The prevalence of costly and wasteful energy consumption is a national and international problem for almost all organizations. With the advent of information technology tools that allow for energy awareness within an organization, only the richest could previously afford ‘energy-dashboards.’ These dashboards allow for static or real-time visibility into a company’s energy data through greater insight into key performance indicators, outages, energy usage, and consumption. These traditional options for energy dashboards were not only expensive but also lacked agility. It was costly to integrate into various building automation systems, to license the dashboard software, or gain continued assistance from developers due to the proprietary nature of the dashboards.

The OpenEnergy project provides a solution to these historic gaps between energy consumption and information technology. OpenEnergy provides a free alternative to proprietary energy dashboards via open source technologies. Ultimately, companies that take advantage of the OpenEnergy Project can determine specific actions to identify operational and service gaps, see performance metrics across each enterprise, and change business processes to better operate with a changed energy understanding, all from a free, open source technology and community.

The OpenEnergy community is created from two large open source communities:

  • ASHRAE – (American Society of Heating, Refrigerating, and Air Conditioning Engineers) is a society that focuses on technology for the building industry and subsequent energy efficiency. BACnet, an ASHRAE standard protocol, that allows for communication between control systems and building automation, and its open community, directly provides the data needed for the energy dashboards; and
  • Drupal – a free and open source content management framework, and its open source community, provide back-end framework for a range of websites including, but not limited: to personal blogs, political sites, government sites (including energy.gov), university sites, and even whiteshouse.gov Drupal provides the coding needed to link BACnet data to the users in these energy dashboards.  

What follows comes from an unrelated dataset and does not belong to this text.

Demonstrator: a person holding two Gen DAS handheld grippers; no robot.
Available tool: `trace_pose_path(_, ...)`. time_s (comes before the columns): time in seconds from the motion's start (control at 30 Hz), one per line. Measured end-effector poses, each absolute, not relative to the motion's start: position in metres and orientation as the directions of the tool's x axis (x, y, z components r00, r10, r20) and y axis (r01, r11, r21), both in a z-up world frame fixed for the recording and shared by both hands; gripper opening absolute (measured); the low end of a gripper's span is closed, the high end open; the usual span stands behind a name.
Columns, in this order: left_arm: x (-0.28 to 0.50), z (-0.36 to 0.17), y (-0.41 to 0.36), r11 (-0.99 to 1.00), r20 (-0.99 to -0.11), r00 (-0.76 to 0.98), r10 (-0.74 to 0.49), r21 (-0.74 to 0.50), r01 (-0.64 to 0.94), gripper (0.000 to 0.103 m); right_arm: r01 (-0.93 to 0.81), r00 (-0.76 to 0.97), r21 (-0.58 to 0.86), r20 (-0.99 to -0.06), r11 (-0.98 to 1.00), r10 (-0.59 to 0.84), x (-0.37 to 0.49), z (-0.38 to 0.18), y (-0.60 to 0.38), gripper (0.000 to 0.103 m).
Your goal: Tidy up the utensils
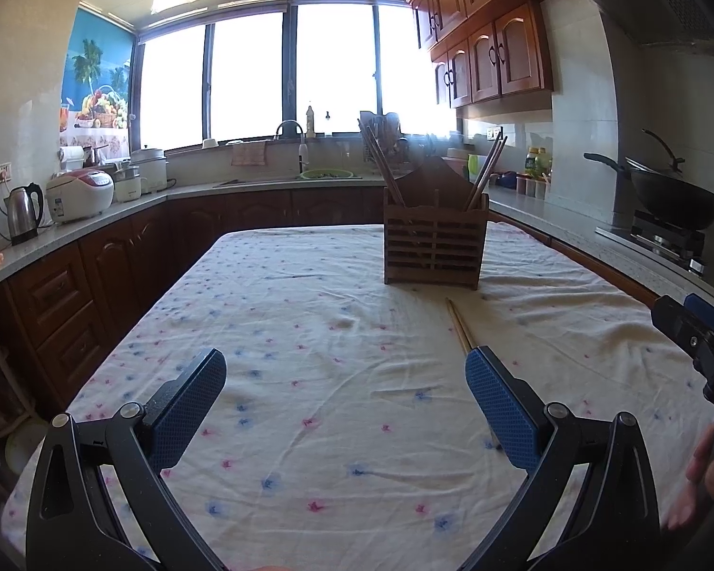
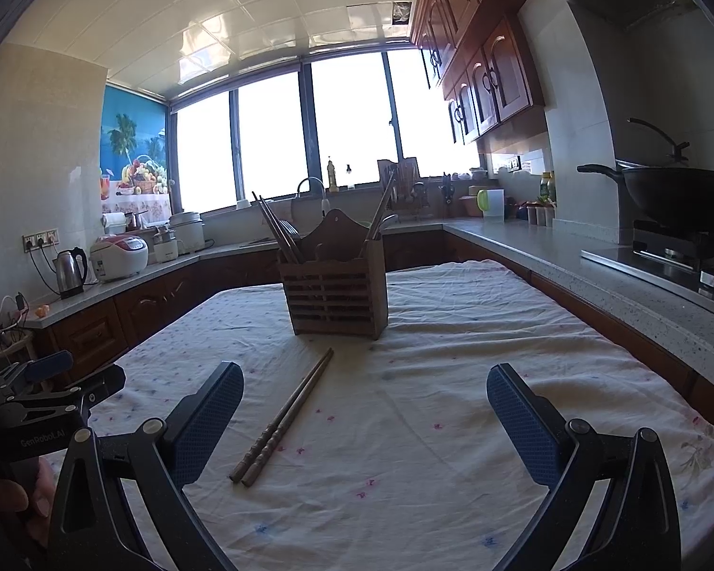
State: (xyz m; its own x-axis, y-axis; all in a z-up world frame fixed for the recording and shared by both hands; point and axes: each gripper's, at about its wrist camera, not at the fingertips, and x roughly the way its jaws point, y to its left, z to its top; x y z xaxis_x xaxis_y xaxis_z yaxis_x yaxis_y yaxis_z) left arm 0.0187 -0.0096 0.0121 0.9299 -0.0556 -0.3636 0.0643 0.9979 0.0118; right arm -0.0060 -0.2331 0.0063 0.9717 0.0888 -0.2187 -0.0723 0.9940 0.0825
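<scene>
A wooden slatted utensil holder [image 1: 435, 242] stands upright on the cloth-covered table and holds several chopsticks; it also shows in the right wrist view [image 2: 334, 291]. A loose pair of wooden chopsticks [image 2: 283, 418] lies on the cloth in front of the holder, side by side; in the left wrist view the pair [image 1: 459, 326] runs under my left gripper's right finger. My left gripper [image 1: 345, 409] is open and empty above the cloth. My right gripper [image 2: 364, 423] is open and empty, with the chopsticks just inside its left finger.
The table has a white flowered cloth [image 1: 333, 333]. Kitchen counters surround it: a kettle [image 1: 23, 211] and rice cooker [image 1: 80, 195] at left, a sink [image 1: 309, 173] at the back, a wok [image 2: 680, 197] on a stove at right. The other gripper [image 1: 704, 338] shows at the right edge.
</scene>
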Motion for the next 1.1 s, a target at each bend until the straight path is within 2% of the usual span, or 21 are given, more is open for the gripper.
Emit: trace_pose_path(1.1, 0.0206, 0.0094, -0.014, 0.997, -0.374, 0.925, -0.064, 0.022, 0.078, 0.103, -0.073, 0.971, 0.084, -0.22, 0.994, 0.09, -0.0058, 0.0073, -0.2325, 0.103)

Function1 sponsored the development of the Drupal module that populates this open source and free energy dashboard. Using this module, businesses will be able to provide users with 4 features, in any combination, to create an energy dashboard; these features are: texts, dials, charts, and graphs. This module can be further embedded into a Drupal site to allow all users to access energy information, as said before, that was too costly to retrieve, and thus restricted to a specific community.

International organizations, universities, and governments are implementing Drupal to modernize their websites, as well as energy saving tools and technologies to reduce consumption, usage, and ultimately increase awareness throughout their own communities. With the implementation of the OpenEnergy Project, through Drupal and the BACnet module, organizations will have an entirely modernized system that will communicate energy consumption, allowing for better business and energy decisions for the future. Drupal and the BACnet module are both free to download. Users can have a live view of energy consumption data, ready to share with consumers and staff within minutes after the implementation of these technologies.